I had some really horrible news over the weekend that threw a wrench in my entire plan...the whole plan just took a nose dive. I asked myself several times could it get any worse? Absolutely. I have done a lot of deep soul searching and trying to figure out why me?! What have I done.....The same old thing I seem to do when I get depressed like this. I also immediately started questioning God, why does the bad keep happening to me? Do I feel like just throwing in the towel and laying down to let whatever happen happen? Absolutely, but I know that is not my answer. I have already thrown away 2.5 years, that I could have worked all this weight off, but I just didn't do it. Why? I have no clue, no motivation, no desire, no drive...those are all possible answers, and you may be sitting there asking yourself well isn't a baby enough motivation to lose weight and get healthy? It should be, and in some cases, for some women it is, but for me that is not how my brain works, I have no clue why. 


I have an appointment to see a new OB/GYN on Nov 3rd (which is this Thursday) and I am extremely nervous about seeing a new dr, as I never like to hear what they have to say (who does LOL). I know that at this point I am really going to try and start losing some weight. I have no other options at this point, and I really would like to be healthier going into a pregnancy.
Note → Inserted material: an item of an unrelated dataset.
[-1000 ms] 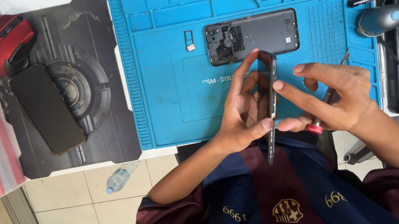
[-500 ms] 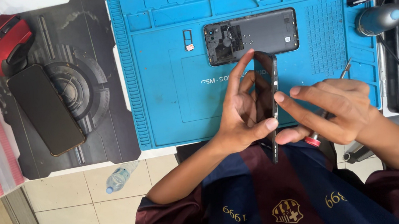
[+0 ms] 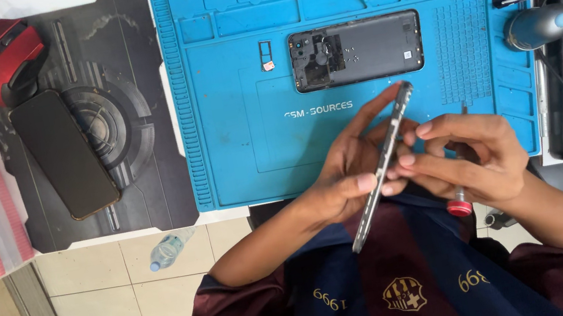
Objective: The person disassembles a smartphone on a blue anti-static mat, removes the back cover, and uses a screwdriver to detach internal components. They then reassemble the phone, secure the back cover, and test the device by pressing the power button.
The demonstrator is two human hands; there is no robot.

I have joined a free site that tracks calories and is awesome so far! It's called myfitnesspal(dot)com. It not only tells you how many calories you should be eating, but breaks it all down for you :)  


I finally prayed to God and asked him for help. I asked God to carry me, because right now in my life I can't do it on my own anymore and that I needed help and I put it all in His hands. Immediately when I asked for help, my heart felt lighter, I almost didn't believe it myself. I know I have to let go and let God, but why is it so hard? I am very thankful for my husband and the friends and family who HAVE helped us thus far and will continue to support us in this journey. I have to keep reminding myself, "It Could Be Worse".